Free parking a giveaway for Melbourne Airport
Melbourne Airport scrapping parking charges shows just how quickly COVID-19 is smashing normal business practice.
When Melbourne Airport throws open its golden boom gates, you really know it’s not business as usual.
The decision to give away free parking at Tullamarine – which last year reaped $400,000 a day, and $145.5 million annually from parking fees – shows just how quickly COVID-19 is changing standard operating procedures for businesses.
In one sense, the temporary scrapping of parking fees was an easy decision for Melbourne Airports Corporation boss Lyell Strambi, as the multistorey facility is pretty much deserted now.
But Mr Strambi says it’s about the airport supporting essential workers who still need to fly.
“From next week, the only people who will be flying will be doing essential activities,” Mr Strambi told The Weekend Australian.
“They’re flying for a really good reason, whether it be research or medical professionals, or one of the other essential industries, that have to keep working.
“So we’re going to open up the booms and make the parking free because you know it’s right and a sensible contribution to try to do our part overall.”
Melbourne Airport is owned and operated by Australia Pacific Airports Corporation, a consortium of superannuation and pension funds, including the federal government’s Future Fund, IFM Investors and the NSW government’s SAS Trustee Corporation.
Mr Strambi, the former head of Qantas’s domestic business, said the airport has been working quickly to cope while business dries up, as airlines scrap most international and domestic flights.
“Last week feels like it was so long ago, so much has happened,” he said.
“It’s (passenger numbers) been dropping enormously every day and yet though in the last week we still had a lot of activity as people try and get themselves back home.”
Despite decades in the aviation sector, Mr Strambi says he’s learning on the run about the business in a COVID-19 world, which will limit air travel to essential flights.
“I struggle to put a number on the number of flights,” he said.
“We’ve never really been in this world before.”
Mr Strambi added: “We know what business flying is. We know what leisure flying is.
“We know segmentation, but there’s never been a segment called essential travel.”
Mr Strambi said Melbourne Airport was planning for as few as two flights a day on major domestic routes, such as the Melbourne-Sydney leg.
Mr Strambi said Melbourne Airport was working closely with Qantas and Virgin and other airlines to offer them help on rent and other fees.
“We are making relief offers to the airlines to actually ease some of that burden for a period of time to give them a breathing space,” he said.
“We need the airlines to come back and grow again. We are really doing our part to help these guys through because at the end of the day we need them to come back to grow again.”
Mr Strambi said the airport had experienced a “huge short-term impact on cash” but it was well set up to ride out the crisis, and to help the airlines and retailers bounce back.
About 20,000 people earn their living from the airport in some capacity.
“We are a huge employment hub and an essential service,” he said.
“We need to keep it running and we need to keep it safe and we look forward to making sure we’re ready to bounce back when the nation’s ready to bounce back. It’s crucial.
“We are trying to do our part so we don’t have to run to anyone for assistance, but you know if this drags on forever then of course everybody is in the same boat.”

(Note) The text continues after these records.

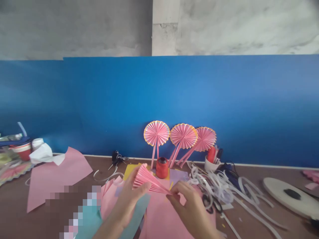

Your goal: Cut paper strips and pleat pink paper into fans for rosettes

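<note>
Between my hands is a pink pleated paper fan (pixel 152 181), spread wide at its left end and narrowing to a point at the right. My left hand (pixel 136 187) holds the broad end, thumb in front and fingers behind. The fingers of my right hand (pixel 185 199) pinch the narrow tip. Beneath lie pink paper sheets (pixel 161 215) and a teal sheet (pixel 87 215). Just behind the fan stands a red spool-like object (pixel 162 167) with a dark top.
Three round pink paper fans (pixel 157 133) lean against the blue partition (pixel 112 99). Curled white strips (pixel 214 186) and black-handled scissors (pixel 211 204) lie on the right, near a white cup of pens (pixel 211 164). Keys (pixel 118 158) and a pink sheet (pixel 57 179) are to the left.
</note>
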`<state>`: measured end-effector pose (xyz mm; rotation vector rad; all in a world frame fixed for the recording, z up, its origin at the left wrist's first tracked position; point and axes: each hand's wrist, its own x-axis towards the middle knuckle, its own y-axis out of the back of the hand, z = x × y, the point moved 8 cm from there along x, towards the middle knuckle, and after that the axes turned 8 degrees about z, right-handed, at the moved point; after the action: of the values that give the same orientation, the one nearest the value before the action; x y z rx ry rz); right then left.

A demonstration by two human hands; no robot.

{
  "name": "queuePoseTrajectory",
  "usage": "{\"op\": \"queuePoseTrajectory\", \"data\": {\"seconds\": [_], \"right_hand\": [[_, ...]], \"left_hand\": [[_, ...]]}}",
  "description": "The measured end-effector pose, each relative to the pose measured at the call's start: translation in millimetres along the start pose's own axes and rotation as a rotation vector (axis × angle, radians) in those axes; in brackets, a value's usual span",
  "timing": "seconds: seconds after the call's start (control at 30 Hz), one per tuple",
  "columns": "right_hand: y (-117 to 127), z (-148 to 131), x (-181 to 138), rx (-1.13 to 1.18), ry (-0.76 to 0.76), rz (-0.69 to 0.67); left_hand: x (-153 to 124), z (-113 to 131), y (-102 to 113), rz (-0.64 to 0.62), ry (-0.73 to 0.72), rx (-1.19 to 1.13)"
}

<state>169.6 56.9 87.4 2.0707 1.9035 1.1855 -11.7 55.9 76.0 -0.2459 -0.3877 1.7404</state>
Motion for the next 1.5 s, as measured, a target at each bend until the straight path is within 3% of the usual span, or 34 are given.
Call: {"op": "queuePoseTrajectory", "data": {"seconds": [0.13,0.23,0.33,0.5,0.67,0.8,0.93,1.0,1.07,1.17,1.23,1.3,1.5], "right_hand": [[15,-4,8,-0.241,0.194,0.021],[21,-9,9,-0.364,0.277,0.058],[18,-16,6,-0.382,0.326,0.053],[6,-24,-1,-0.319,0.366,-0.036],[11,-15,5,-0.080,0.189,-0.051],[18,0,10,0.211,-0.070,-0.012],[13,9,10,0.456,-0.206,-0.054],[7,13,7,0.464,-0.245,-0.101],[6,10,6,0.373,-0.208,-0.110],[8,-6,3,0.163,-0.027,-0.096],[7,-17,1,0.064,0.084,-0.114],[7,-18,2,0.060,0.097,-0.111],[-2,21,7,0.487,-0.334,-0.060]], "left_hand": [[4,27,5,-0.097,-0.357,0.390],[-7,34,-10,-0.228,-0.638,0.885],[-20,26,-29,-0.357,-0.790,1.132],[-22,10,-37,-0.416,-0.668,1.018],[-15,11,-30,-0.337,-0.584,0.833],[-13,21,-28,-0.234,-0.623,0.826],[-17,29,-26,-0.159,-0.759,0.909],[-20,28,-29,-0.173,-0.830,1.015],[-23,25,-31,-0.198,-0.897,1.076],[-29,25,-34,-0.217,-0.990,1.047],[-30,22,-34,-0.240,-0.973,1.008],[-27,17,-34,-0.265,-0.908,1.020],[-27,17,-32,-0.184,-0.911,1.068]]}}
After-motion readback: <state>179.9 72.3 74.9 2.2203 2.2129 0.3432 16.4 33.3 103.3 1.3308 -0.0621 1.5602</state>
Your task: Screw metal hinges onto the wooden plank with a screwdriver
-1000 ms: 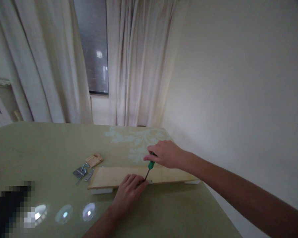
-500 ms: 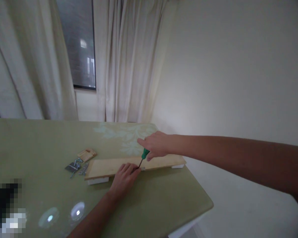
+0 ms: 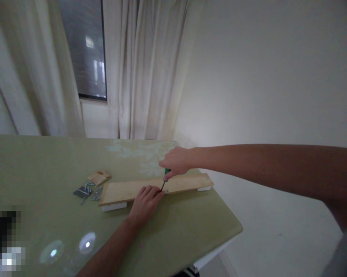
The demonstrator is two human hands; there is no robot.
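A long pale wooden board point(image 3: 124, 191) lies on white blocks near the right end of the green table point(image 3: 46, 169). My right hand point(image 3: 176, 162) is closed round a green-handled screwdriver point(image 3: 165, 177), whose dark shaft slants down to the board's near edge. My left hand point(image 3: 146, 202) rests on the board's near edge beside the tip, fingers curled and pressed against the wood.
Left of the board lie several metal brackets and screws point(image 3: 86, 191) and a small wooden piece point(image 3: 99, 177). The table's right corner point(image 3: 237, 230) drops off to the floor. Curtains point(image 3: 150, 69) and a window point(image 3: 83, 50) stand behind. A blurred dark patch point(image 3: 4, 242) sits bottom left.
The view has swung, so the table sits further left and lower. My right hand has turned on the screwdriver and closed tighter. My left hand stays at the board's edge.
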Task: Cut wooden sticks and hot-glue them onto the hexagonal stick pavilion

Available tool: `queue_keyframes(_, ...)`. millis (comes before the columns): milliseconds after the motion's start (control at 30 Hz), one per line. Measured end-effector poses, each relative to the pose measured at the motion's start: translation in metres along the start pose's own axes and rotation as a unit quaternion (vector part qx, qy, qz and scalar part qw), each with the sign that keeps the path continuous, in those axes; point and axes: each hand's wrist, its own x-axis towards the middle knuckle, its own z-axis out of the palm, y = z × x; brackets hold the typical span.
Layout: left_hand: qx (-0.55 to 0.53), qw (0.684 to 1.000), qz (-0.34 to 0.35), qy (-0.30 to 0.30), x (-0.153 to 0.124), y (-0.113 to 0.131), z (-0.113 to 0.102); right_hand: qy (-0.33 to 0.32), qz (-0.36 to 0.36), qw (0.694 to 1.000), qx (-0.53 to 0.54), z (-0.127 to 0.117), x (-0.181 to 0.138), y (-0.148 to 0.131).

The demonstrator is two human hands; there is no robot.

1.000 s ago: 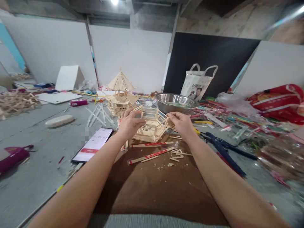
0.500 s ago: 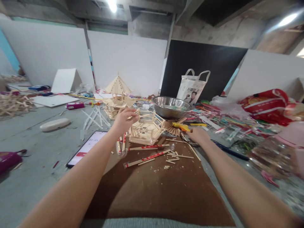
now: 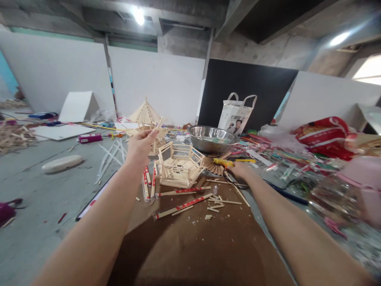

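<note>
My left hand is raised beside the stick frame, its thumb and fingers pinched on a short wooden stick that points up and to the right. Just right of it stands a many-sided open frame built of thin wooden sticks. My right hand is closed around the yellow glue gun, low at the right of the frame; its fingers are partly hidden. Under the gun lies a fan-like piece of brown slats. Behind my left hand, a stick pavilion with a pointed roof is partly covered.
Red-banded packs of chopsticks and cut stick pieces lie on a brown board. A steel bowl stands behind the frame. At left are a phone and a white oval case; clutter and a pink-lidded jar fill the right.
My left hand has moved left and up, away from the frame, and the stick in it now shows. My right hand stays on the glue gun. The view has shifted slightly.
</note>
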Motion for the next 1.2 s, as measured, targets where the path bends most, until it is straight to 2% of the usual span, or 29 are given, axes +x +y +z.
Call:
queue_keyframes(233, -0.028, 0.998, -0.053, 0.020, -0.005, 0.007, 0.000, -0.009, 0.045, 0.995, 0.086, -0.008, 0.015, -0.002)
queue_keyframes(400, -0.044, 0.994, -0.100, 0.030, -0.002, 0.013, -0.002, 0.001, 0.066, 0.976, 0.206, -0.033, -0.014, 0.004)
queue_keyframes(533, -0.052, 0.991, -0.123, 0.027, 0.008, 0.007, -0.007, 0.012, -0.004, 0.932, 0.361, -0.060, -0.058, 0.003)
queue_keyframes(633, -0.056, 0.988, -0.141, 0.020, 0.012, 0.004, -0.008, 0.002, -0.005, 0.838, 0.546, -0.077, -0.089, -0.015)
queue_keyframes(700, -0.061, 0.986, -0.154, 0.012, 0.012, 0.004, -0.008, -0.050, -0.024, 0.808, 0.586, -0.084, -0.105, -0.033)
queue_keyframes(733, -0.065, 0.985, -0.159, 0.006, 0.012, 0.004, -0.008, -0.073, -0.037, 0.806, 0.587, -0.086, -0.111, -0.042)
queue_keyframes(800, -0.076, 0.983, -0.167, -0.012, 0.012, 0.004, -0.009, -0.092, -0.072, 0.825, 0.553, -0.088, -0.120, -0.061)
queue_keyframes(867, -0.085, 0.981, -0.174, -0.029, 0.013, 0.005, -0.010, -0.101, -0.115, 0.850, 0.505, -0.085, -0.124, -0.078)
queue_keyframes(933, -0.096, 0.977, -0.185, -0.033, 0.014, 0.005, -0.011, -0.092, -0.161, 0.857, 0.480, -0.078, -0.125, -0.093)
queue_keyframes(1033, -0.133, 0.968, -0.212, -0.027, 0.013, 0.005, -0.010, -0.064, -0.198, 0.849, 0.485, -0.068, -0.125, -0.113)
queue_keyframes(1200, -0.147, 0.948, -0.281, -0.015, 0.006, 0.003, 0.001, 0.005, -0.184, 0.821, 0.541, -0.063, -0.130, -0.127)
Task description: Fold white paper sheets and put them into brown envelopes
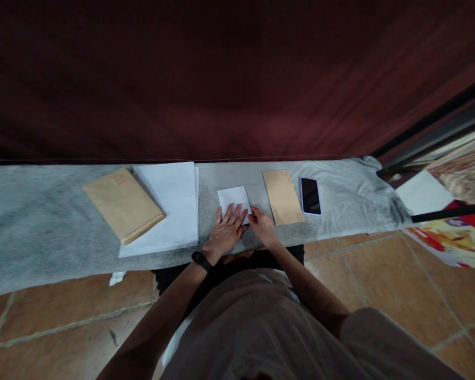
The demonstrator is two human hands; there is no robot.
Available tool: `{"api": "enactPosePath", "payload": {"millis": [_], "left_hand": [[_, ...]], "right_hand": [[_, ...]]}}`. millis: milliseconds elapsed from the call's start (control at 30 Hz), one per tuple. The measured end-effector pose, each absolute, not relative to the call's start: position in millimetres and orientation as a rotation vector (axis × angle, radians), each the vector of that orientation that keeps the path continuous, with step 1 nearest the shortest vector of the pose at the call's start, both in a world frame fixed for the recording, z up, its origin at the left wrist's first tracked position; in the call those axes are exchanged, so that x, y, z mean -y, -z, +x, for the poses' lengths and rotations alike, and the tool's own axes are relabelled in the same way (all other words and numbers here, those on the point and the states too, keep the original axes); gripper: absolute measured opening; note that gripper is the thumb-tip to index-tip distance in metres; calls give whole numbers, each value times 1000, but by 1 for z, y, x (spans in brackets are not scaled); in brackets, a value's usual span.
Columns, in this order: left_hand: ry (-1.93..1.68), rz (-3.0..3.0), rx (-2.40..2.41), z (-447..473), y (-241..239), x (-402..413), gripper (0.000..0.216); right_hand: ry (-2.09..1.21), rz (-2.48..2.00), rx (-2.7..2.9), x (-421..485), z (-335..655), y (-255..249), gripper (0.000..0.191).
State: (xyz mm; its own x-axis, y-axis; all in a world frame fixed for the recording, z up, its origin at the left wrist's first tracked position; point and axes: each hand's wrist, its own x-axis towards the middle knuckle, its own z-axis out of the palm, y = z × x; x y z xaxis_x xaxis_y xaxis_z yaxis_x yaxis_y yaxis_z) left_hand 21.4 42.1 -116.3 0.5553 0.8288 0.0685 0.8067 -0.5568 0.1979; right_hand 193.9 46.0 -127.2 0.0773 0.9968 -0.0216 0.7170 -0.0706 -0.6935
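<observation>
A small folded sheet of white paper (pixel 233 196) lies on the grey cloth in front of me. My left hand (pixel 226 230) rests flat across its lower part, fingers spread, a dark band on the wrist. At the paper's right edge my right hand (pixel 262 227) is closed, its thumb and curled fingers pinching the side. Just right of that hand lies a single brown envelope (pixel 283 197). To the left is a stack of white paper sheets (pixel 174 200), partly covered by a pile of brown envelopes (pixel 122 203).
A phone (pixel 311 196) with a pale purple case lies right of the single envelope. Grey cloth (pixel 47 221) covers the narrow table. A dark red curtain (pixel 237 79) hangs behind it. At far right are a black bar (pixel 451 211) and a red-and-yellow package (pixel 455 237).
</observation>
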Motion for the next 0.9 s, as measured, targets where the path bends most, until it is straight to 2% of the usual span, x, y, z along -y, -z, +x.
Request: {"api": "enactPosePath", "payload": {"millis": [167,333,533,767,900], "left_hand": [[-257,2654,-1387,21,118,-27,58],[-343,2626,-1382,21,120,-19,59],[-603,2444,-1457,16,123,-24,58],[-904,2059,-1716,-1,119,-48,67],[-966,1781,-1732,-12,125,-58,63]], "right_hand": [[-765,-1798,1618,-48,196,128,32],[-993,-1689,1495,-50,201,129,26],[-1141,-1628,1365,-50,209,124,29],[-1170,-1705,1496,-64,226,112,32],[-1032,-1693,1603,-80,228,105,30]]}}
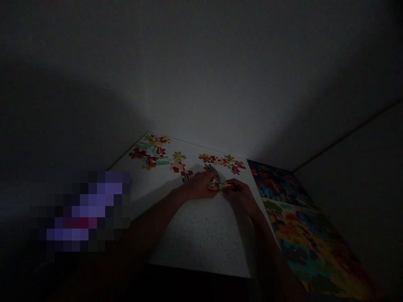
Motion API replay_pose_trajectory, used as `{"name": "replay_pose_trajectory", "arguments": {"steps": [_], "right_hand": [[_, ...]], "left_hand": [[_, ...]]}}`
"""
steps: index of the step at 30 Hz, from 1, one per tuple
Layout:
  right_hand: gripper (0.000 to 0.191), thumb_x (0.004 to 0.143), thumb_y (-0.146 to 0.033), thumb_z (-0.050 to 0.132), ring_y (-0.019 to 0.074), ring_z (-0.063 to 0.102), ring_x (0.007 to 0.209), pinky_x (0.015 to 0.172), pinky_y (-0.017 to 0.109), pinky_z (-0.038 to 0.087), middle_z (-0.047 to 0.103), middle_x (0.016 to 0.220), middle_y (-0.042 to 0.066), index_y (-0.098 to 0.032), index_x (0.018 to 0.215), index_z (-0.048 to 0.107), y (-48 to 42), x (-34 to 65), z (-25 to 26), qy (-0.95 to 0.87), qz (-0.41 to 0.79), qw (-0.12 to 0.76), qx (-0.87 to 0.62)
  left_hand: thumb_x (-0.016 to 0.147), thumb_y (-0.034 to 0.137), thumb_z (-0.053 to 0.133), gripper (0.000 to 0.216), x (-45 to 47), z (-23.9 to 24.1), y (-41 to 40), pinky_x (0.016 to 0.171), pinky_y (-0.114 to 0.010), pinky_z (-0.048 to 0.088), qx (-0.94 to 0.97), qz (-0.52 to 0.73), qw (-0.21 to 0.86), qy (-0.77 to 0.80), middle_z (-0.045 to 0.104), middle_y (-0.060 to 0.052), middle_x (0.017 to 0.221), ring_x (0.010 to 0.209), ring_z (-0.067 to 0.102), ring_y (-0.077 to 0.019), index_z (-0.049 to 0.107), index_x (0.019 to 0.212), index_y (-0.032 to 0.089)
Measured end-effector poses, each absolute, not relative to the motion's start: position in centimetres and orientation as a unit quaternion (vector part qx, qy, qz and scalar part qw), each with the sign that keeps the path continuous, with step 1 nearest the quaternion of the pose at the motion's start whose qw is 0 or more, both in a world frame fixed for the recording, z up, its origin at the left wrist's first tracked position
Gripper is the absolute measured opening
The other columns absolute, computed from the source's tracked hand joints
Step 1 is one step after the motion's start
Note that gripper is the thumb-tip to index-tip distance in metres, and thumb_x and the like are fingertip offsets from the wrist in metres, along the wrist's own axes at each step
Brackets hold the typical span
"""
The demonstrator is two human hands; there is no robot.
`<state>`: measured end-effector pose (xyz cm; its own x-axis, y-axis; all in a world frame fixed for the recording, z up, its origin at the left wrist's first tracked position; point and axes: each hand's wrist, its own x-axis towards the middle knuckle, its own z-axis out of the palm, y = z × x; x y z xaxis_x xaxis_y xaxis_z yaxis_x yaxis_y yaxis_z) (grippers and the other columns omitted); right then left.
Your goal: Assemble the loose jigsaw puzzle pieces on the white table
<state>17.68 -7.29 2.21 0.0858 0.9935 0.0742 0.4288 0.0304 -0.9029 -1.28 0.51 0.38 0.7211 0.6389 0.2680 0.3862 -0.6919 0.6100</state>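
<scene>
White speckled counter point(204, 230), shoved against a plain grey wall point(195, 84); room very dim, shadows both sides. Loose jigsaw pieces point(179, 156) scattered along the far edge. Colourful pictures point(296, 228) along the right side (assembled or printed, can't tell). Left hand point(201, 185): fingers wrapped round a stack of pieces point(214, 183) over the counter's middle. Right hand point(242, 191): fingers pinching one piece point(225, 186) just beside the stack.

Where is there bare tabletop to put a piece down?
Widest: white tabletop, from left hand and right hand to its near edge. Smaller: between left forearm and the far-left puzzle pieces. Crowded: far side, scattered pieces; right, colourful pictures.
</scene>
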Motion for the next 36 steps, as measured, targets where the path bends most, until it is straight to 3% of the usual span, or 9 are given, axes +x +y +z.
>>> {"name": "replay_pose_trajectory", "arguments": {"steps": [3, 8, 19, 36], "right_hand": [[0.016, 0.07, -0.031, 0.065, 0.0196, 0.058, 0.078, 0.073, 0.033, 0.046, 0.067, 0.083, 0.002, -0.023, 0.083, 0.069, -7.3, 17.3, 2.0, -0.635, 0.295, 0.382, -0.603], [0.024, 0.067, -0.029, 0.067, 0.0211, 0.055, 0.082, 0.077, 0.035, 0.044, 0.065, 0.084, 0.004, -0.023, 0.089, 0.071, -7.0, 17.1, 0.8, -0.66, 0.227, 0.386, -0.602], [0.022, 0.069, -0.032, 0.066, 0.0174, 0.052, 0.076, 0.07, 0.03, 0.042, 0.062, 0.085, 0.001, -0.023, 0.089, 0.058, -6.8, 17.0, 0.5, -0.646, 0.234, 0.391, -0.612], [0.03, 0.07, -0.03, 0.066, 0.0172, 0.053, 0.078, 0.07, 0.03, 0.042, 0.062, 0.092, 0.002, -0.022, 0.098, 0.058, -6.8, 17.2, 0.2, -0.644, 0.214, 0.376, -0.631]], "left_hand": [[0.074, 0.028, 0.07, 0.054, -1.3, 0.4, 0.7, 0.093, -0.037, 0.048, 0.888, 0.228, 0.277, 0.287, 0.067, -0.007, 0.116, 0.109, 0.063, -0.026, 0.052, 0.124, 0.021], [0.074, 0.03, 0.071, 0.056, -1.3, 0.3, 0.9, 0.093, -0.038, 0.048, 0.889, 0.225, 0.286, 0.279, 0.066, -0.008, 0.118, 0.111, 0.062, -0.0265, 0.052, 0.125, 0.02], [0.077, 0.033, 0.069, 0.053, -1.2, -0.2, 1.0, 0.094, -0.04, 0.048, 0.885, 0.233, 0.283, 0.286, 0.066, -0.008, 0.119, 0.111, 0.062, -0.0269, 0.052, 0.126, 0.022], [0.079, 0.035, 0.07, 0.06, -1.4, 0.1, 0.7, 0.092, -0.036, 0.048, 0.885, 0.232, 0.273, 0.297, 0.064, -0.01, 0.122, 0.112, 0.062, -0.0269, 0.048, 0.133, 0.02]]}}
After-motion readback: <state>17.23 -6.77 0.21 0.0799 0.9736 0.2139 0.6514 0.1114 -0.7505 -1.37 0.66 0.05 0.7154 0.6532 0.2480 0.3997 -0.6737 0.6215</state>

Mr Strambi said by Wednesday this week, passenger and flight numbers had plunged to just 40 per cent of usual domestic volume and 30 per cent of international volume.
“That is a massive difference and the place looks empty but there’s still a number of people coming through. We’re 100,000 passengers a day normally and two days ago we were probably still doing 35,000 passengers,” he said.
“Traffic is falling by the minute, as nations start to effectively close their borders; I think we’re heading to a world where foreign airlines are only coming in to take their nationals home, and we’ll be doing rescue flying out to pick Australians up.”
Mr Strambi said the airport had been on the front lines dealing with the virus for more than a month, as it initially started dealing with passengers coming in from China.
“There have been a number of cases where passengers have shown symptoms and they’ve not been put through the terminals but have been taken straight off the plane and into an ambulance and off the premises,” he said.
“Even in the early days of the Chinese flights we sectioned off one end of the airport, those flights came into that end, and they were met with people in complete protective kit.
“If anyone showed signs of a symptom, it was straight into an ambulance, no messing around.”